Thanks for the information, I will be in contact soon. 

Bryant


----------



## Pete Thornton (Jan 2, 2008)

I would like to find a layout within a 2-3 hour distance


Dr Rivet is in Purcellville in N. VA. Well worth the trek! 

http://www.mylargescale.com/Community/Forums/tabid/56/forumid/11/postid/49780/view/topic/Default.aspx


----------



## Bob Pope (Jan 2, 2008)

I'd like to see some details on your conversion too. 

Bob


----------



## HeavyFreight (Oct 4, 2008)

I hope to have some pictures before the month is out. Construction is being aided mainly by the use of a table top CNC milling machine. So far I have produced an engine mount, servo mounting tray and generator mounts. I'm using a 4 stroke OS FS 30 engine. Yet to be machined is a gear box that will link the engine to the generator and the fuel tank will be machined as well. I am using an electronic speed controller with BEC (battery elimination circuitry) with also has reverse capabilty and can handle up to 24VDC and 15amps. I am using two channel radio. One channel for the servo that will operate the engine throttle for load control(climbing grades, accelerating, increasing the load that locomotive will be pulling/pushing). The other channel will tell the speedcontroller what direction and how fast or slow the locomotive will move. 

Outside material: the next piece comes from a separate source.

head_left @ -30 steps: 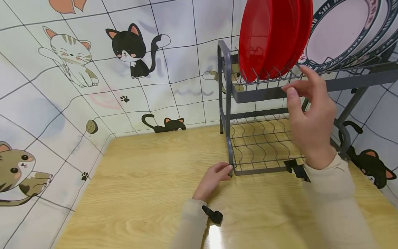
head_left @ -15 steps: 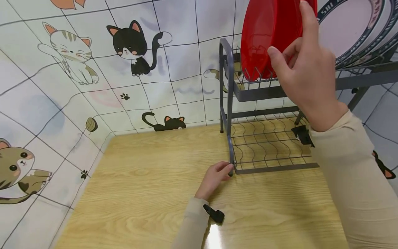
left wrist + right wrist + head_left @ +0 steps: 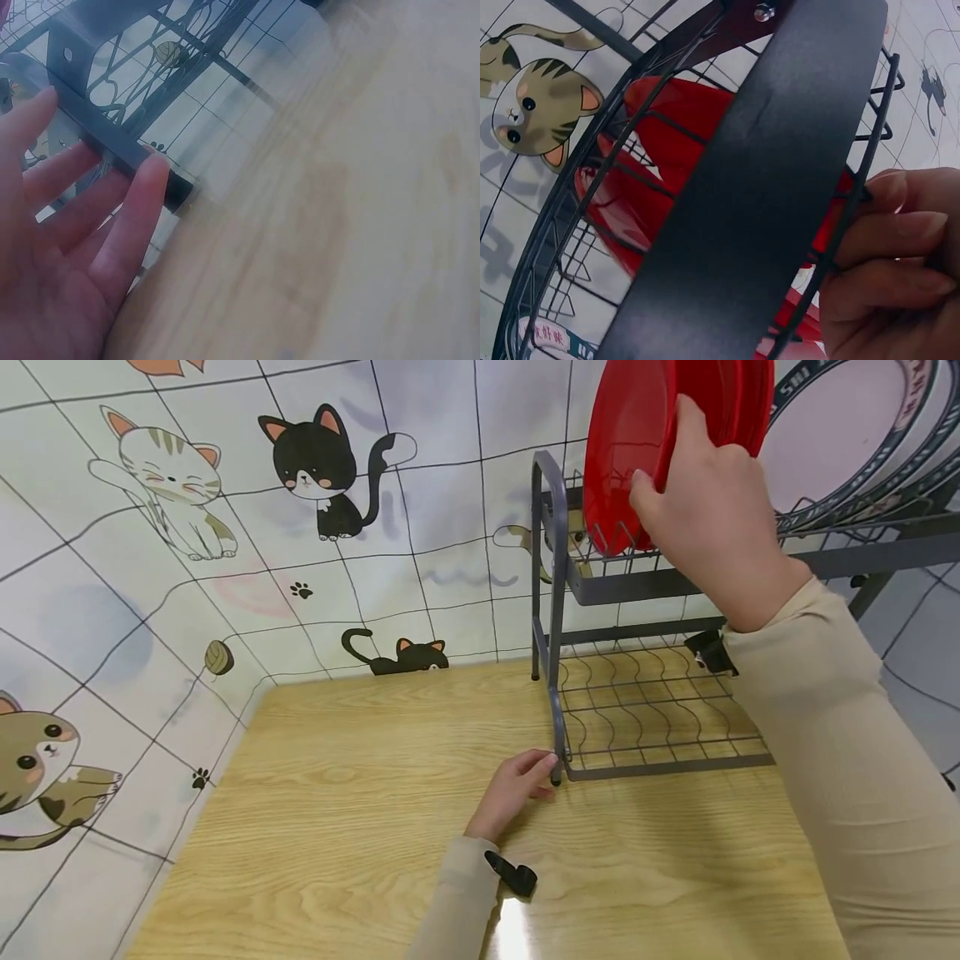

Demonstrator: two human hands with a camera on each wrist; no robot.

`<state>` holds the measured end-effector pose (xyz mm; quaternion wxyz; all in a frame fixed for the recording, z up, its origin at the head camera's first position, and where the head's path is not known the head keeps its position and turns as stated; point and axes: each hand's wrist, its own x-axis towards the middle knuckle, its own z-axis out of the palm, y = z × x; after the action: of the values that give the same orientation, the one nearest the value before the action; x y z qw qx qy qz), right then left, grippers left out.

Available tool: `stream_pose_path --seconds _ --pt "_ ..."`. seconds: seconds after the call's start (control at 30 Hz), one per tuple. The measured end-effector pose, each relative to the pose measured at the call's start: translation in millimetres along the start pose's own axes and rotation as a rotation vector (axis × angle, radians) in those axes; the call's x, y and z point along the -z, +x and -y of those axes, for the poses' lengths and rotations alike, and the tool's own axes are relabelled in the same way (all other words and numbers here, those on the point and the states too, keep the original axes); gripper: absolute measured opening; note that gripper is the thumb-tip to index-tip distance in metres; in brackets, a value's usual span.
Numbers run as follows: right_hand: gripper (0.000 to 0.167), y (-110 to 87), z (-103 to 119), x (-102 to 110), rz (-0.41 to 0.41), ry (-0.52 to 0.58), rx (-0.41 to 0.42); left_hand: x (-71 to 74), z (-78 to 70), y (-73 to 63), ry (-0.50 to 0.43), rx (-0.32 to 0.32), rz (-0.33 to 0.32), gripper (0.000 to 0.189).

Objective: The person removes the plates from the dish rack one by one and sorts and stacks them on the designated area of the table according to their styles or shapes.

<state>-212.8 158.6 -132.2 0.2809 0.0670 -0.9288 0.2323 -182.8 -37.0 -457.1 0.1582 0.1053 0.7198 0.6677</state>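
In the head view, my right hand [image 3: 720,518] is at the upper tier of a grey metal dish rack [image 3: 637,585]. It pinches the edge of the leftmost red plate [image 3: 626,435], thumb toward its face and fingers over the rim. This plate stands on edge with other red plates [image 3: 738,410] behind it. From the right wrist, the curled fingers [image 3: 900,232] show just outside the wire rail, partly hiding the red. My left hand [image 3: 513,793] holds the rack's front left leg [image 3: 112,142] near its foot, between thumb and fingers.
White plates with dark patterned rims [image 3: 840,435] stand right of the red ones. A wire lower tier [image 3: 637,710] sits close over the wooden table [image 3: 337,777]. Tiled walls with cat drawings [image 3: 315,468] rise behind and at the left.
My right hand has risen from the upper tier's front bar to the red plates, then moved left and taken the leftmost plate's edge. My left hand has stayed on the leg.
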Motion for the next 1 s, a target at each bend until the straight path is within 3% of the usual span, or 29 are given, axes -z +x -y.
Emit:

There will be more details such as part numbers used and costs/manufacturers as well as pictures when I get the chance. 


Thanks 


HeavyFreight


----------



## pgregores (Jan 2, 2008)

I have a garden railroad( ground level) in madison hts.( near Lynchburg) about 2 hrs from Richmond. pete


----------



## HeavyFreight (Oct 4, 2008)

Thanks Pete,


----------



## Dr Rivet (Jan 5, 2008)

HF 

I see that Pete Thornton has recommended my layout to you. I am just west of Leesburg, so depending which side of Richmond you are on it is anywhere between 2 and 3 hrs away. THE WALNUTS ARE MOSTLY OFF THE TREES, so the boming has pretty much stopped. However there are still lots to come up off the ground. If you want to come run, drop an email in the private messages. You would be most welcome. 

Regards


----------



## aceinspp (Jan 2, 2008)

Sounds like a cool project, can't wait to see some photo's. Later RJD


----------



## HeavyFreight (Oct 4, 2008)

I really expect to have many components finally bolted in place in November. So photos are not too far off.


----------



## scottemcdonald (Jan 11, 2008)

When you're ready to run out at Dr. Rivets's, wil this be a public demo? Can some of us other "Diesel Dogs" bring our toys out to support and welcome your project into the fold?









Scott
-----------------------------------------
www.livedieselmodels.com


----------



## Bob Pope (Jan 2, 2008)

HeavyFreight, 

I don't know if you've done so already, but search this forum for 'diesel' and you'll see that you are not alone. 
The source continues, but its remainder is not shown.